4. Viver Jesus: a plenitude do ser

Evoluir é despertar. É deixar de ser guiado apenas pelos instintos e pelas ilusões do ego para viver sob a luz da consciência e do amor. É compreender, como nos ensina o Cristo, que o Reino de Deus não vem com aparências exteriores, porque “o Reino de Deus está dentro de vós” (Lucas 17:21). A verdadeira evolução ocorre, portanto, de dentro para fora, através da reforma íntima, da superação do orgulho e do egoísmo, e do cultivo do amor universal.


5. A consciência cósmica e a união com o divino

É nesse contexto que compreendemos que viver Jesus não é apenas segui-Lo exteriormente, mas assimilar o Seu modo de ser, transformando nossas atitudes e sentimentos à luz do Evangelho. Jesus é o modelo da consciência cósmica realizada — o Espírito que atingiu a perfeita união com o Pai. Quando afirmou: “Eu e o Pai somos Um” (João 10:30), expressava o estado supremo de integração com as Leis Divinas, não por ser Deus, mas por haver alcançado a perfeita sintonia com o Amor Universal.
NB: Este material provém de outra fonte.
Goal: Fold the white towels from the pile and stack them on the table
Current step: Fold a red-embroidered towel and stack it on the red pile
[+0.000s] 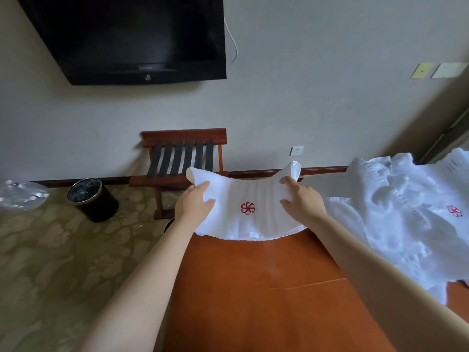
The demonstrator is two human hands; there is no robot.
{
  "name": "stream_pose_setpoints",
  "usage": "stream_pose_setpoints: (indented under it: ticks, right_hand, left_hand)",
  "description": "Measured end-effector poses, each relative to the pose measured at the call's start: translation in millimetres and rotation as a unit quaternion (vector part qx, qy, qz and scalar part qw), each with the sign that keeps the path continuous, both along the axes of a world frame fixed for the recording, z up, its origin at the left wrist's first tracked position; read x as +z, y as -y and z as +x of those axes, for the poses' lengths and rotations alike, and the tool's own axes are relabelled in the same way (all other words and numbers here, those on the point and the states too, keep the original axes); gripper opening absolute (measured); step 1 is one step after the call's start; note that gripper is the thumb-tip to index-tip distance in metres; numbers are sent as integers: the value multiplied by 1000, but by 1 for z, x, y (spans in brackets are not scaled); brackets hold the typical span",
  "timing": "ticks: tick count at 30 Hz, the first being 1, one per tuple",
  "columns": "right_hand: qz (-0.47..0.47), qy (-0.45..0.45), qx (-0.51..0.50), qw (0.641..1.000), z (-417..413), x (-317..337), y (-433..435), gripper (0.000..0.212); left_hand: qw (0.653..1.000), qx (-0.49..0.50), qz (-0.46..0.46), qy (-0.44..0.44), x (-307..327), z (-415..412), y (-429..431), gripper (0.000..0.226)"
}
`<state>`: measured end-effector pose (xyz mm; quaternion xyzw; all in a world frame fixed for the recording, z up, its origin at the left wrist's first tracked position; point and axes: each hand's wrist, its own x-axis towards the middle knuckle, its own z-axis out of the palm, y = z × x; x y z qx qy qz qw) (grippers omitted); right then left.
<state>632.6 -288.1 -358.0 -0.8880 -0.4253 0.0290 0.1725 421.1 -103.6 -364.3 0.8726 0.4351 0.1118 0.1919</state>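
A folded white towel [250, 219] with a red flower emblem lies across the far end of the orange table [253, 288]. My left hand [194, 203] grips its left end and my right hand [300, 200] grips its right end, so both ends curl upward. A loose pile of white towels [406, 214] covers the right side of the table; one of them shows the same red emblem.
A wooden luggage rack [184, 158] stands against the wall beyond the table. A black waste bin [92, 199] sits on the patterned carpet to the left, and a clear plastic bag [20, 194] is at the left edge. A dark TV [132, 39] hangs on the wall.
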Motion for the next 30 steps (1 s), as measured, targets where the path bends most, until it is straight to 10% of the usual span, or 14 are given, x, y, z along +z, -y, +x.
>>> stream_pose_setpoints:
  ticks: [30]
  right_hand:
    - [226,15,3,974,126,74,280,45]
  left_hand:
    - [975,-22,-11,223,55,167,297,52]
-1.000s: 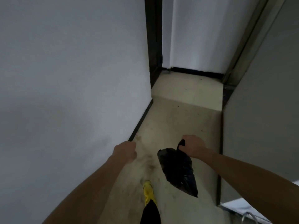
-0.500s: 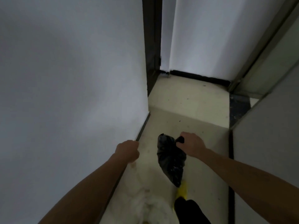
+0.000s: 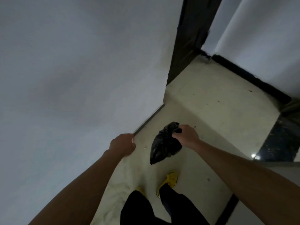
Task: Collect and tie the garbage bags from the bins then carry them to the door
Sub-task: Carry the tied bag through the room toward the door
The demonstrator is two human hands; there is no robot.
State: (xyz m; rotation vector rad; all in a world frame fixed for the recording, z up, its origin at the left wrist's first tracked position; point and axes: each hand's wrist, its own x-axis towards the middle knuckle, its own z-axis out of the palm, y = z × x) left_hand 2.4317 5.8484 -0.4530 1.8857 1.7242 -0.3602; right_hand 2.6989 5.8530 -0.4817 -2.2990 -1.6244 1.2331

6. Transcendendo o ego e servindo ao mundo

A evolução espiritual nos convida, portanto, a transcender o ego, a libertar-nos das ilusões do poder e do interesse pessoal. Gandhi, em seu exemplo sublime, mostrou-nos a força do Espírito que age além do ego — que ama, serve e transforma sem recorrer à violência. Assim também cada um de nós, ao renunciar às paixões inferiores, torna-se instrumento do bem e da paz no mundo.


7. A verdadeira felicidade e o reino de Deus interior

As ciências, as filosofias e as religiões, cada uma a seu modo, buscam compreender a vida e o ser. Contudo, somente pela evolução interior, pelo autoconhecimento e pela vivência do amor, é que alcançaremos a visão mais ampla — a que Joanna chama de consciência cósmica. Nesse nível de percepção, o Espírito identifica-se plenamente com os ideais superiores da Criação, participando da harmonia divina e tornando-se colaborador de Deus na obra do progresso universal.


Conclusão

Evoluir, enfim, é elevar-se em direção à luz, libertar-se da ignorância e da dor, e viver a plenitude do amor. É compreender que a vida não é uma sucessão de acasos, mas um roteiro de aprendizado, cuidadosamente traçado pela Sabedoria Divina. Quando despertamos para essa realidade, passamos a ver a existência com outros olhos — os olhos da alma — e percebemos que o sentido de evoluir é, em última instância, aprender a amar como ama o Cristo.